Description of the task: When a line of the records contains "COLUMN", copy it.

Dataset records

#####

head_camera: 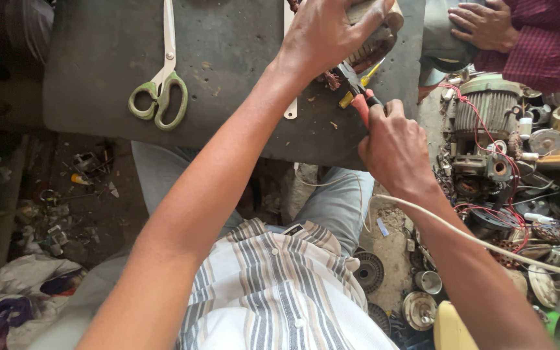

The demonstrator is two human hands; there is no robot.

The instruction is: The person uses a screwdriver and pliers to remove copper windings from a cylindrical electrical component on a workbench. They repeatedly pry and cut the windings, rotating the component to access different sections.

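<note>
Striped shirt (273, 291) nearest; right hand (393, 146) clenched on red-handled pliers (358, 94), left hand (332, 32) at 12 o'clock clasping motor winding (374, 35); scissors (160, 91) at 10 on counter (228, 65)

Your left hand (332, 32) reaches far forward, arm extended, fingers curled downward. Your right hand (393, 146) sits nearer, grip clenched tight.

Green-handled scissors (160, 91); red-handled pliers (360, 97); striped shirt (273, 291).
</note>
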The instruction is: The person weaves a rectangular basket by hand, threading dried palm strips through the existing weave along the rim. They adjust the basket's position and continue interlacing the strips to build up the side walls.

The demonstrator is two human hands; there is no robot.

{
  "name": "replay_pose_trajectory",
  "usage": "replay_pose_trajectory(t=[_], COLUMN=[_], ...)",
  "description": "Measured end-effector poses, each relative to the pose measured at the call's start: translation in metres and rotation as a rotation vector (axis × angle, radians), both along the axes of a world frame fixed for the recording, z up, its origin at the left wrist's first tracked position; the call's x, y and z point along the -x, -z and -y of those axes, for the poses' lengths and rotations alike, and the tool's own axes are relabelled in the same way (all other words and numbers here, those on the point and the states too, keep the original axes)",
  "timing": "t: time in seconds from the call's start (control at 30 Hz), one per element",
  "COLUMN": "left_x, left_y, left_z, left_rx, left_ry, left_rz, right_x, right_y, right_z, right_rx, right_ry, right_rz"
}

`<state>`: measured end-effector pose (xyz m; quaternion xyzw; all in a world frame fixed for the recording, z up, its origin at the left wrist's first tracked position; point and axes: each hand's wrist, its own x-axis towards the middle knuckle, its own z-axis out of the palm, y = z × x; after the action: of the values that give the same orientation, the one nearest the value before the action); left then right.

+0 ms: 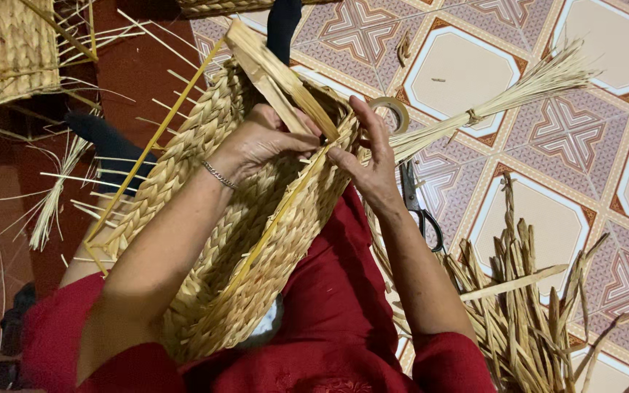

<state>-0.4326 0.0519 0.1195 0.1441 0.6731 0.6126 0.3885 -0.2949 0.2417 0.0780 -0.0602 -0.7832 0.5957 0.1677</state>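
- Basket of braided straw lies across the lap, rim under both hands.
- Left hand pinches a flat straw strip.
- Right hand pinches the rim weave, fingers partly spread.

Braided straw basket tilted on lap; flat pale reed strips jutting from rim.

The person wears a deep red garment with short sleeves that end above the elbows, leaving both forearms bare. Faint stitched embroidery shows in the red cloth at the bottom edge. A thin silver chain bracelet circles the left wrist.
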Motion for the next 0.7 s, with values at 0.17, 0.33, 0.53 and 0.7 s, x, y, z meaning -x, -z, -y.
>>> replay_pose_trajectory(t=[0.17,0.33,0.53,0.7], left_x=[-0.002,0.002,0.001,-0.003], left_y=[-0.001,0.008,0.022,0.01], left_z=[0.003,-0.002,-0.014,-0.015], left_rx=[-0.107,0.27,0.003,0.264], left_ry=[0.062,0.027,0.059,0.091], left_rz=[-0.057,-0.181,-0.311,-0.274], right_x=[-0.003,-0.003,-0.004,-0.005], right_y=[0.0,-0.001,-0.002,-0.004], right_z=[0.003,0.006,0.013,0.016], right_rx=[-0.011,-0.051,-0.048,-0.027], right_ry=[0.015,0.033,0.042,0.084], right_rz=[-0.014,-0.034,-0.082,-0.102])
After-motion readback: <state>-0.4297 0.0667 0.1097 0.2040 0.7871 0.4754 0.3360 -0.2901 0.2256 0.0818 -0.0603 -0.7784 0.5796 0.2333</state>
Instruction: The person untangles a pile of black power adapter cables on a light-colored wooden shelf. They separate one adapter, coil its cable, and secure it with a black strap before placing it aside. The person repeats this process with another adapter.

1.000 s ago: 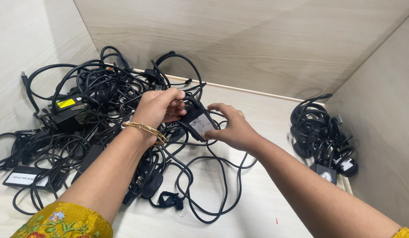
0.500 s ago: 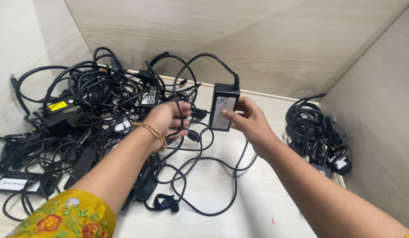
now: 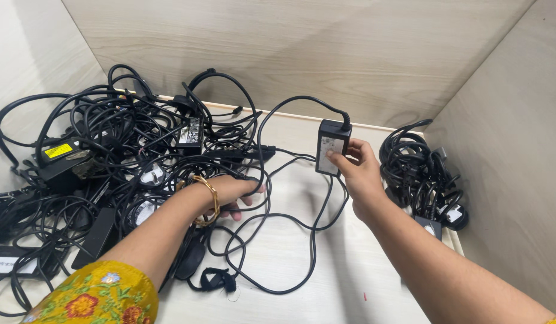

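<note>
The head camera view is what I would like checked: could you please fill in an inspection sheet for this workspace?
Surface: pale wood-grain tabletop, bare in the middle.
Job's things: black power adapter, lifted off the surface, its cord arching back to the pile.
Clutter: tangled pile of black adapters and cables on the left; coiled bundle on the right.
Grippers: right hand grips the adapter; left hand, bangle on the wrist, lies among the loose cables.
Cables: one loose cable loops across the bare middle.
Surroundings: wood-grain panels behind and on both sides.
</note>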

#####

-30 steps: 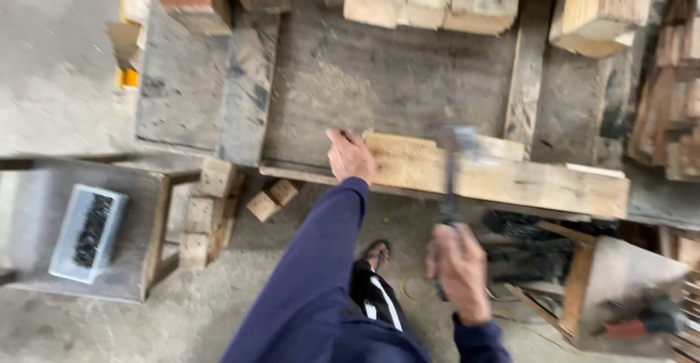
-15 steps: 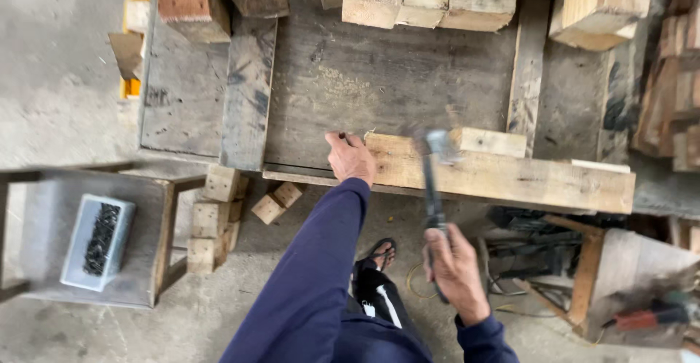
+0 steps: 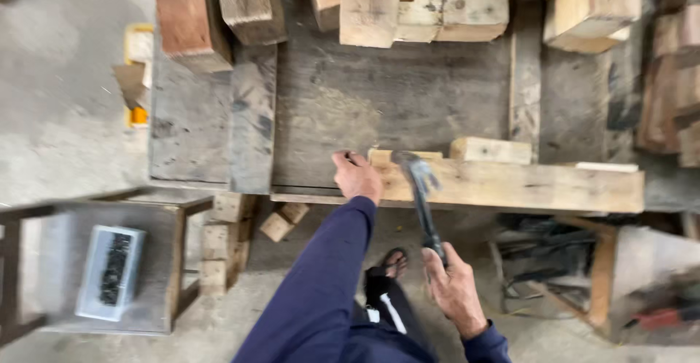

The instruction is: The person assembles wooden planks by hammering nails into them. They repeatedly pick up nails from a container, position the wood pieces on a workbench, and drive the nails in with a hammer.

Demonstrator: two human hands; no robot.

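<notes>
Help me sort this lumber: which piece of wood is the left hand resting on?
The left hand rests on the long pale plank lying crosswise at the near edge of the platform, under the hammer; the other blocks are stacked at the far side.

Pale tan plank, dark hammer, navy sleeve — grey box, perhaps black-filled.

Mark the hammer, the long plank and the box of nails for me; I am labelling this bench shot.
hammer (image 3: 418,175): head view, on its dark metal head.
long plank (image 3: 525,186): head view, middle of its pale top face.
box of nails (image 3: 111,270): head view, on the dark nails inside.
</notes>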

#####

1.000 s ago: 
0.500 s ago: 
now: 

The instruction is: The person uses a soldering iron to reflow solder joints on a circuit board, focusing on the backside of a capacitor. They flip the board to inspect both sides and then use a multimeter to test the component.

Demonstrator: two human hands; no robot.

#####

Output:
  "usage": "replay_pose_trajectory(t=[_], COLUMN=[_], ...)",
  "COLUMN": "left_x, left_y, left_z, left_rx, left_ry, left_rz, right_x, right_y, right_z, right_rx, right_ry, right_rz"

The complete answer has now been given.